SQL Server 2016: JSON Support

 This is not the JSON you're looking for.
This is not the JSON you're looking for.

I was at MS Ignite last week, and attended the Foundational Keynote, entitled "The SQL Server Evolution." In that session they announced a new feature that will be available in the next version of SQL Server (and that you will get to play with in some capacity when CTP2 is released later this year): JSON.

Yes, you read that right: JSON.

I can't get into too many technical details just yet, and I'm not even sure how much functionality will actually be available in the forthcoming CTP, but I can share a little bit from what I've been able to play with so far. And I want to do that because, even though I don't have a direct need for JSON support myself, I've heard that as an argument against SQL Server a number of times (though it is often difficult to gauge how serious people are when they say that).

First of all, this is going to be standard functionality available in all editions, even Express. There is not going to be a JSON data type or any special kind of index; you would just store it as a traditional string (or extract relational data as a JSON string). But there will be extensions to T-SQL to support moving JSON data in and out of relational forms, much like we already have for XML - like FOR JSON PATH, FOR JSON AUTO, ISJSON(), JSON_QUERY(), JSON_VALUE(), JSON_MODIFY(), and OPENJSON(). It will be case sensitive, collation unaware, there will be no strict schema support, and it will be substantially less elaborate than, say, PostgreSQL's JSON support. (Just remember that this is a V1, and like many other V1 features, should get better as it matures.)

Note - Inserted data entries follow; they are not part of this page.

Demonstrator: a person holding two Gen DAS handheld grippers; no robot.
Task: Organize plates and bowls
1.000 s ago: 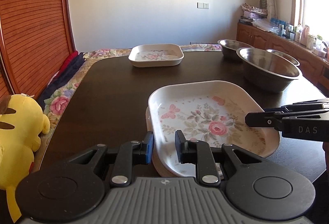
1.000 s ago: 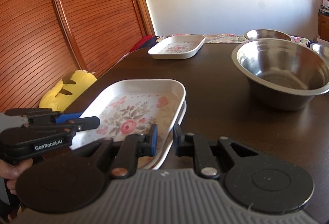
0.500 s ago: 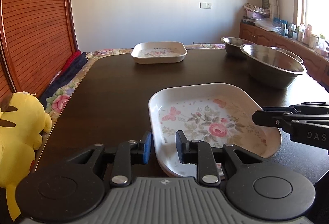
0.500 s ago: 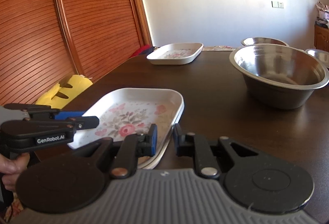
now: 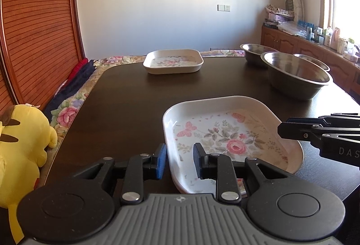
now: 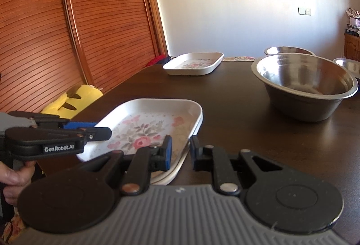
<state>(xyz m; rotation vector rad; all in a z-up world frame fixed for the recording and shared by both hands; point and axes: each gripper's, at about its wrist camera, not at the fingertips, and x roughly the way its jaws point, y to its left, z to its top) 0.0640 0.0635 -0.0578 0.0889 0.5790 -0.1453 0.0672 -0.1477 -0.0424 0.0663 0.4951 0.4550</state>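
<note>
A white floral plate (image 5: 227,132) lies at the near edge of the dark table (image 5: 139,96), on top of another plate whose rim shows beneath it in the right wrist view (image 6: 180,164). My left gripper (image 5: 179,160) is open, its fingers either side of the plate's left rim. My right gripper (image 6: 180,152) is open, its fingers either side of the plate's right rim. A second floral plate (image 5: 173,61) sits at the far side. A large steel bowl (image 5: 294,75) stands at the right, with two smaller steel bowls (image 5: 256,51) behind it.
A yellow plush toy (image 5: 20,150) lies left of the table beside a floral cushion (image 5: 67,110). A slatted wooden door (image 6: 67,31) fills the left. A sideboard with bottles (image 5: 319,42) runs along the right wall.
Both grippers and the floral plate between them have dropped lower and the plate has levelled out, now lying flat on the plate beneath it.
</note>
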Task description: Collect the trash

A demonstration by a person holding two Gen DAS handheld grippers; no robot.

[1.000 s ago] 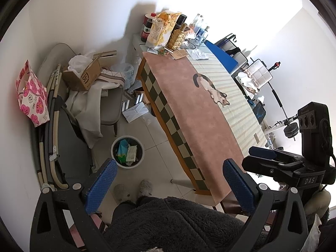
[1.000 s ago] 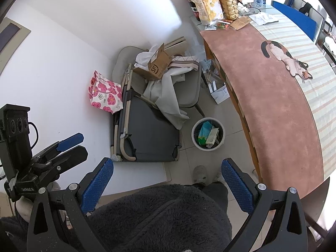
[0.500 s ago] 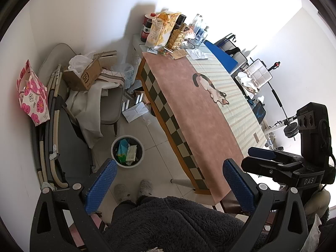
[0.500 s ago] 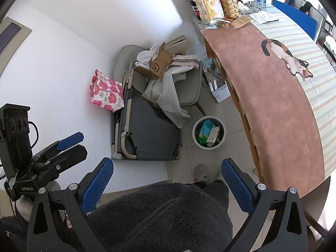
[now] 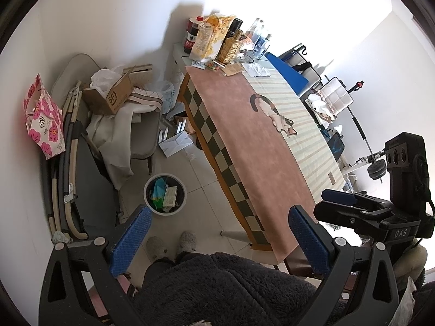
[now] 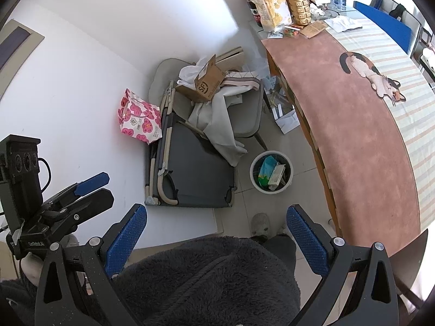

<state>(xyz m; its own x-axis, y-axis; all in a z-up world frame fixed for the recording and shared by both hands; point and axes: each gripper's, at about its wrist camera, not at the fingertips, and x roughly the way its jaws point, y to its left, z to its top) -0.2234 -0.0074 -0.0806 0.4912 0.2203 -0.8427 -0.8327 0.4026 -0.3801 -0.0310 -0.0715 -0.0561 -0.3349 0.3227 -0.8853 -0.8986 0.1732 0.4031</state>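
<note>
Both your tongs hang spread, empty: left gripper [image 5: 217, 241], right gripper [image 6: 214, 239]. Your trash bin [image 6: 272, 172] sits on the floor beside the table [image 6: 353, 125]. "SF" marks the cardboard box [image 6: 208, 82]; "DAS" is readable on the right gripper's body.

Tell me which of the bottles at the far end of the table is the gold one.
The gold bottle with the embossed square pattern, standing just right of the yellow snack bag. The bottles around it are dark or clear.

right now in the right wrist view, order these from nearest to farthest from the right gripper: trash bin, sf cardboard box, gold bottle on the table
1. Trash bin, on the floor just ahead of the right gripper.
2. SF cardboard box, on the chair pile beyond the bin.
3. Gold bottle, at the table's far end.
</note>
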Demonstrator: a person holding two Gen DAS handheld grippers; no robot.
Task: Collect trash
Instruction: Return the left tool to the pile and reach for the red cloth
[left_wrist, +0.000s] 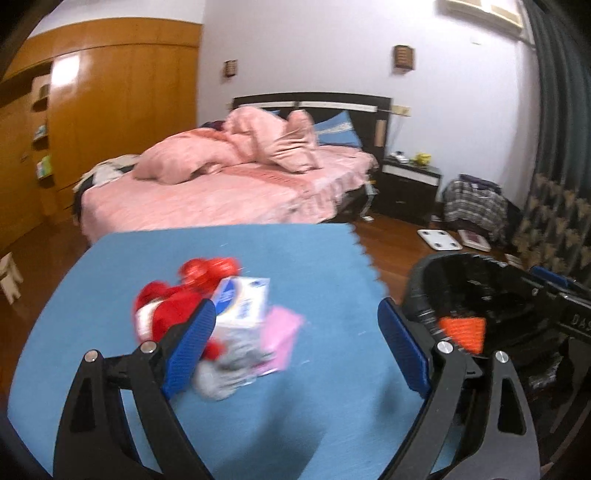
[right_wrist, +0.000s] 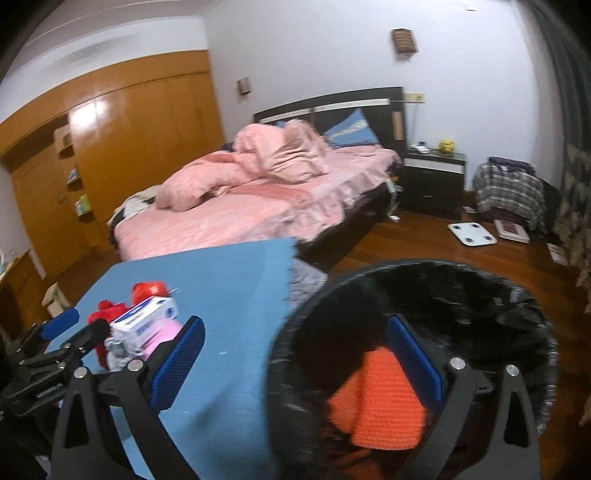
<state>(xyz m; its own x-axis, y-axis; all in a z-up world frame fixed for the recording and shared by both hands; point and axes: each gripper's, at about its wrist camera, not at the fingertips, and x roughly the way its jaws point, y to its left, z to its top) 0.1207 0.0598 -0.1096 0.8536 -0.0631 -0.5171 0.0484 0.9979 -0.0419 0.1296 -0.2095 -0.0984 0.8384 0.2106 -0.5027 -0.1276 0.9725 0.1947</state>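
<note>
A pile of trash lies on a blue table (left_wrist: 258, 424): red crumpled wrappers (left_wrist: 173, 306), a white and blue carton (left_wrist: 243, 302), a pink packet (left_wrist: 280, 332) and a grey wad (left_wrist: 218, 376). My left gripper (left_wrist: 295, 343) is open and empty, its left finger beside the pile. A black-lined trash bin (right_wrist: 524, 306) stands to the right of the table with an orange item (right_wrist: 384, 402) inside. My right gripper (right_wrist: 295, 354) is open and empty above the bin's near rim. The pile also shows in the right wrist view (right_wrist: 144, 325), with the left gripper (right_wrist: 77, 328) next to it.
A bed with pink bedding (left_wrist: 229, 184) stands behind the table. A dark nightstand (left_wrist: 410, 184), a white scale (left_wrist: 439, 240), a plaid-covered heap (left_wrist: 472, 203) and curtains (left_wrist: 554, 184) are to the right. A wooden wardrobe (left_wrist: 110, 110) fills the left wall.
</note>
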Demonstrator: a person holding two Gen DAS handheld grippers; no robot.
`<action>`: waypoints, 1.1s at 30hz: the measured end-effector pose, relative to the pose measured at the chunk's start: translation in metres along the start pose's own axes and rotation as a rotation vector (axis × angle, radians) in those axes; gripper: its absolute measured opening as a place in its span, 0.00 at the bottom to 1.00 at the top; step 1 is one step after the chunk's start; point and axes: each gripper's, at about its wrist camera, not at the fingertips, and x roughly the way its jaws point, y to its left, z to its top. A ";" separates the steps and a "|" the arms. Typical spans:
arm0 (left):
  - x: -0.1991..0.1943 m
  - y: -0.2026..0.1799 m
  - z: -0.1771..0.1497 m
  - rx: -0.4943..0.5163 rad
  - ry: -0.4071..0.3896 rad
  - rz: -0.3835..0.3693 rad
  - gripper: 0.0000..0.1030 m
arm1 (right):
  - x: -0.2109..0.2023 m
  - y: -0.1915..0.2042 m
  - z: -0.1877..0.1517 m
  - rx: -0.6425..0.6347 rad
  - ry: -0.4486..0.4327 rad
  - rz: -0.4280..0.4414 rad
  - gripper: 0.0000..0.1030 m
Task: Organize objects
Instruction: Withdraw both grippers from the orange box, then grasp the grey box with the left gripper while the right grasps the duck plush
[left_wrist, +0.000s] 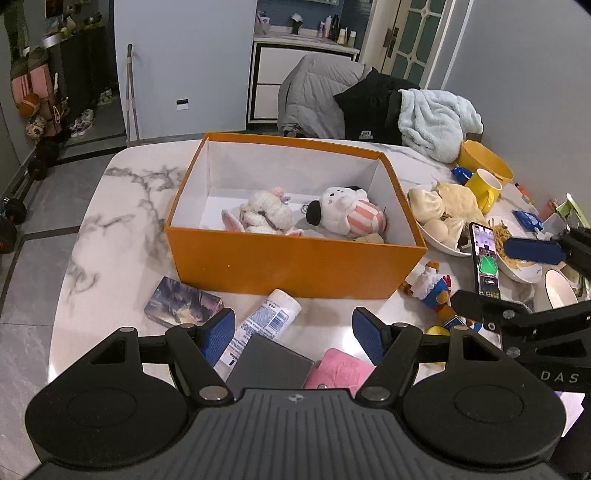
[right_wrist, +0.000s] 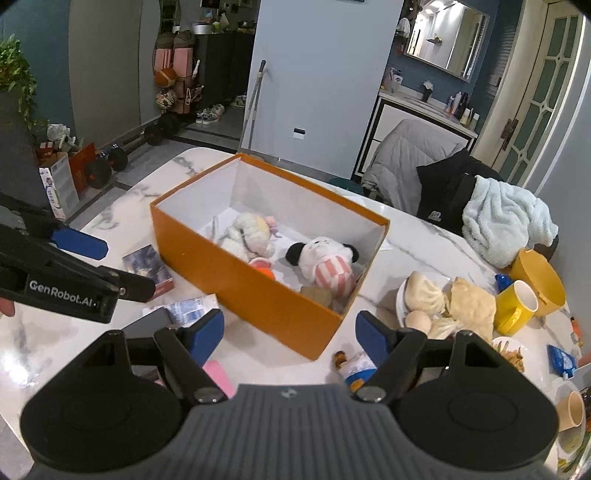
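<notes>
An orange box (left_wrist: 295, 258) (right_wrist: 236, 273) stands on the marble table with a white bunny plush (left_wrist: 264, 214) (right_wrist: 251, 236) and a white dog plush in pink stripes (left_wrist: 347, 212) (right_wrist: 325, 266) inside. My left gripper (left_wrist: 293, 332) hovers open over a white tube (left_wrist: 264, 321), a grey card (left_wrist: 269, 365) and a pink pouch (left_wrist: 341, 369); nothing is between its fingers. My right gripper (right_wrist: 290, 332) is open and empty in front of the box's near corner. A small duck figure (left_wrist: 430, 286) (right_wrist: 354, 363) lies beside the box.
A patterned card box (left_wrist: 183, 301) (right_wrist: 149, 267) lies left of the orange box. Plates of buns (left_wrist: 443, 218) (right_wrist: 439, 299), fries, a phone (left_wrist: 485, 258), a yellow mug (left_wrist: 484, 188) (right_wrist: 515, 306) and a yellow bowl (right_wrist: 541, 277) crowd the right side. Coats hang on chairs behind.
</notes>
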 end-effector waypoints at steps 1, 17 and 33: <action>0.000 0.001 -0.004 0.000 -0.010 -0.003 0.80 | 0.000 0.000 -0.004 0.002 -0.001 0.005 0.77; 0.039 0.023 -0.070 -0.097 -0.050 -0.107 0.81 | 0.044 -0.031 -0.104 0.137 0.021 0.031 0.77; 0.072 0.019 -0.096 -0.028 -0.039 -0.093 0.81 | 0.067 -0.067 -0.134 0.231 0.000 -0.015 0.77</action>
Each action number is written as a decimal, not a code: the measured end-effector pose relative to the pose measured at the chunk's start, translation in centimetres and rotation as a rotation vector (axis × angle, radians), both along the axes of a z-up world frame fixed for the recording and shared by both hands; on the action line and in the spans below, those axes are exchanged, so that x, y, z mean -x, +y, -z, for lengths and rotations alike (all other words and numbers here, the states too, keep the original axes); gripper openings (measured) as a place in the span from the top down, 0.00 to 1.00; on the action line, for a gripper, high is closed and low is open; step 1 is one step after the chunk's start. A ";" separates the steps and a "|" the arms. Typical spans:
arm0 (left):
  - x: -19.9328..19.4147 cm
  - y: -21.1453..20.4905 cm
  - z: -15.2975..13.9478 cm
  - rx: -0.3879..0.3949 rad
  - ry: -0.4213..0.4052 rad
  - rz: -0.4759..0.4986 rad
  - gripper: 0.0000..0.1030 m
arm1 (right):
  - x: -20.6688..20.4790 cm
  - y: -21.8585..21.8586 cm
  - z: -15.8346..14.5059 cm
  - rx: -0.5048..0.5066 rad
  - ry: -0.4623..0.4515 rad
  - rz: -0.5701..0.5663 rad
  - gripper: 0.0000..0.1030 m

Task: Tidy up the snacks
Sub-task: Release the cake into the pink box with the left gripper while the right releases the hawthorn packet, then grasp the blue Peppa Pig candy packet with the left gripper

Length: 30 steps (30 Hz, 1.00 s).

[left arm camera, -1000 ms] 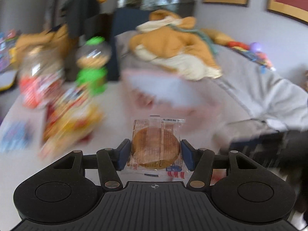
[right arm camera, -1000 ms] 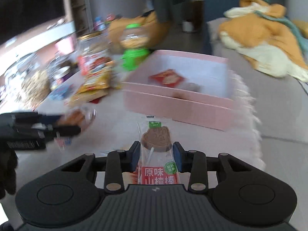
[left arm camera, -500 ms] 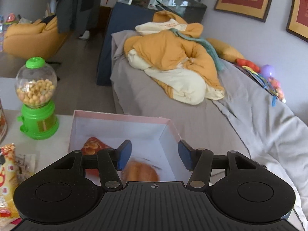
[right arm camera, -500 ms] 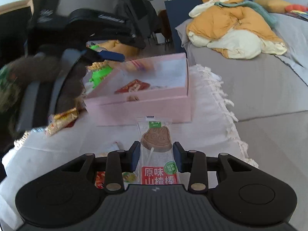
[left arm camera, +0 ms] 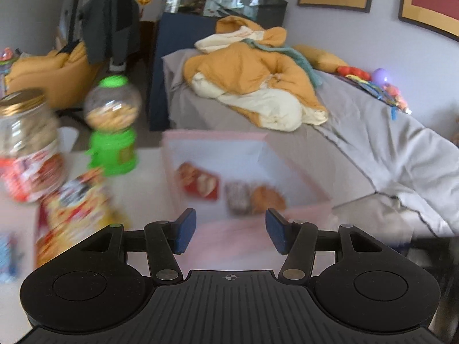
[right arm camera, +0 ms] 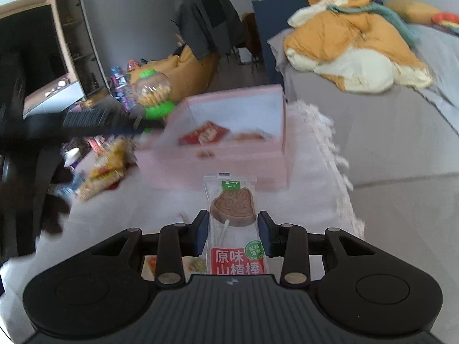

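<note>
My left gripper [left arm camera: 230,231] is open and empty, just in front of the pink box [left arm camera: 213,136]. Inside the box lie a red packet [left arm camera: 200,182], a dark wrapped snack [left arm camera: 237,199] and the round cookie packet [left arm camera: 268,199]. My right gripper [right arm camera: 233,233] is shut on a wrapped hawthorn lollipop [right arm camera: 233,207], held above the white cloth in front of the pink box [right arm camera: 212,169]. The left gripper shows blurred at the left of the right wrist view [right arm camera: 86,123].
A green gumball dispenser [left arm camera: 113,126], a clear jar with a gold lid [left arm camera: 25,146] and yellow snack bags [left arm camera: 74,203] stand left of the box. Snack bags [right arm camera: 106,172] lie on the cloth. A grey bed with an orange blanket [left arm camera: 252,86] is behind.
My left gripper opened and dropped the cookie packet into the pink box, then pulled back and left. My right gripper keeps the lollipop and has moved closer to the box.
</note>
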<state>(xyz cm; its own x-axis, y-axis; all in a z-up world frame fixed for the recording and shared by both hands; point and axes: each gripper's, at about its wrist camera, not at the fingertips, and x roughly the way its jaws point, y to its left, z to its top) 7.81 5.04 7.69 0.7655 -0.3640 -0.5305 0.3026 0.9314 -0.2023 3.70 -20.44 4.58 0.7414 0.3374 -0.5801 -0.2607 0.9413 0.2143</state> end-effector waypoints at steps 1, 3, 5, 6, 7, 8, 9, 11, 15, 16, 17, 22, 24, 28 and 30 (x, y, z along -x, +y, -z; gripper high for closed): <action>0.6 0.9 0.2 -0.002 0.005 -0.007 0.42 | -0.2 0.1 -0.9 0.003 -0.012 -0.007 0.65; 1.5 2.8 0.7 -0.007 0.012 -0.026 0.42 | -1.0 0.4 -3.0 0.013 -0.041 -0.007 0.65; 2.1 4.4 1.1 -0.007 0.021 -0.056 0.42 | -2.7 0.9 -5.2 0.029 -0.074 0.006 0.65; 2.3 5.3 1.5 0.000 0.031 -0.071 0.42 | -3.9 1.2 -6.2 0.038 -0.091 0.014 0.65; 2.4 6.2 1.8 0.008 0.042 -0.085 0.42 | -5.2 1.6 -7.1 0.047 -0.101 0.024 0.65; 2.4 6.8 2.0 0.014 0.050 -0.097 0.42 | -7.0 2.3 -8.1 0.063 -0.113 0.038 0.64; 2.5 7.4 2.2 0.018 0.055 -0.114 0.42 | -8.5 2.9 -8.7 0.076 -0.128 0.045 0.58; 2.7 8.5 2.6 0.023 0.059 -0.138 0.42 | -11.3 4.3 -9.2 0.119 -0.126 0.050 0.44; 3.1 10.0 3.4 0.036 0.057 -0.159 0.42 | -12.6 6.1 -8.2 0.145 -0.057 0.056 0.33; 3.1 10.2 3.6 0.038 0.057 -0.166 0.42 | -11.9 6.3 -7.7 0.119 -0.040 0.027 0.31; 3.0 10.3 3.9 0.041 0.059 -0.177 0.42 | -11.0 6.6 -7.1 0.096 -0.021 -0.003 0.28; 3.7 11.0 4.5 0.035 0.027 -0.216 0.43 | -6.2 8.0 -3.6 0.086 0.013 -0.126 0.24; 4.0 11.5 4.6 0.002 0.019 -0.240 0.43 | -4.1 8.2 -2.0 0.109 0.012 -0.162 0.21; 4.0 13.5 4.7 -0.018 0.020 -0.329 0.43 | -2.2 7.6 1.4 0.171 0.015 -0.154 0.21; 3.8 14.6 4.6 -0.005 0.011 -0.381 0.43 | -1.8 7.1 3.0 0.203 0.031 -0.140 0.19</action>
<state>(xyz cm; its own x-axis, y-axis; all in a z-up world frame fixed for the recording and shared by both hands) 3.97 19.67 3.07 0.8400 -0.0514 -0.5402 -0.0680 0.9777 -0.1989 5.53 -13.35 1.60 0.6766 0.3098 -0.6681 -0.3879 0.9211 0.0343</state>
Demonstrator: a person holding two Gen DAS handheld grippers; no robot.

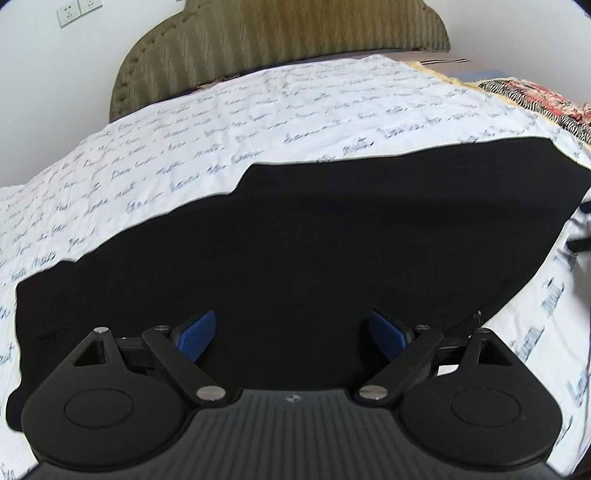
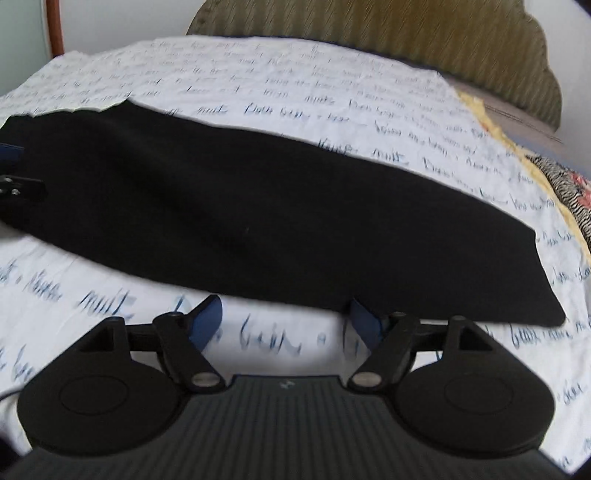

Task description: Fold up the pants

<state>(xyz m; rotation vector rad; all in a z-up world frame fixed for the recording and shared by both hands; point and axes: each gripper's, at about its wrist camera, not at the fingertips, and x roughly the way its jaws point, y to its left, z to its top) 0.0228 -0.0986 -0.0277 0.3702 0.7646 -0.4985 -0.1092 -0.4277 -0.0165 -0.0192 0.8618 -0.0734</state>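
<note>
The black pants (image 1: 295, 240) lie flat on the white bedsheet with blue handwriting print (image 1: 221, 118). In the left wrist view my left gripper (image 1: 291, 332) is open, its blue pads (image 1: 197, 334) spread over the near part of the pants, holding nothing. In the right wrist view the pants (image 2: 258, 206) stretch as a long dark band from left to right. My right gripper (image 2: 286, 323) is open at their near edge, over the sheet (image 2: 110, 306), empty. The left gripper shows at the far left edge of that view (image 2: 14, 177). The right view is motion-blurred.
An olive padded headboard (image 1: 288, 33) stands behind the bed against a white wall with sockets (image 1: 77, 11). A patterned red and zebra-striped cover (image 1: 535, 96) lies at the bed's right side, also in the right wrist view (image 2: 565, 184).
</note>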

JSON will be supported in Hekaton In-Memory OLTP (even in natively compiled stored procedures) right out of the gate, though when used there you will have the same no-LOB and 8,060 byte limits we've grown to know and love. Compression, encryption, and both types of Columnstore indexes will be supported. And you'll be able to persist and index computed columns based on values extracted from the JSON string that is stored. Almost all data types are supported, with the exception of complex CLR types (geometry, geography, and any custom CLR types you use). As a first glimpse of the syntax and a demonstration of this limitation:

DECLARE @g GEOGRAPHY;
SELECT g = @g FOR JSON PATH;

Results:

Msg 13604, Level 16, State 1
FOR JSON does not support CLR types – cast CLR types explicitly into one of the supported types in FOR JSON queries.

However, this does not apply to all CLR types; hierarchyid, for example, works fine:

DECLARE @h HIERARCHYID = '/1/2/';
SELECT [My_first_JSON_query] = @h FOR JSON PATH;

Results (note that forward slashes are escaped using a backslash, and that the output column is given a new alias - "JSON_" with a GUID suffix):

{
    "My_first_JSON_query": "\/1\/2\/"
}

Other characters are escaped as well: quotes, tabs, carriage returns, line feeds, and backslash:

DECLARE @x NVARCHAR(256) = N'tab: ' + CHAR(9)
 + N'cr/lf: ' + CHAR(13) + CHAR(10)
 + N'slashes: /\'
 + N'quote: "';
 
SELECT x = @x FOR JSON PATH;

Result:

[
    {
        "x": "tab: \tcr\/lf: \r\nslashes: \/\\quote: \""
    }
]

Your columns have to have an alias. If they don't:

SELECT 1,'foo' FOR JSON PATH;

Result:

Msg 13605, Level 16, State 1
Unnamed tables cannot be used as JSON identifiers as well as unnamed columns cannot be used as key names. Add alias to the unnamed column/table.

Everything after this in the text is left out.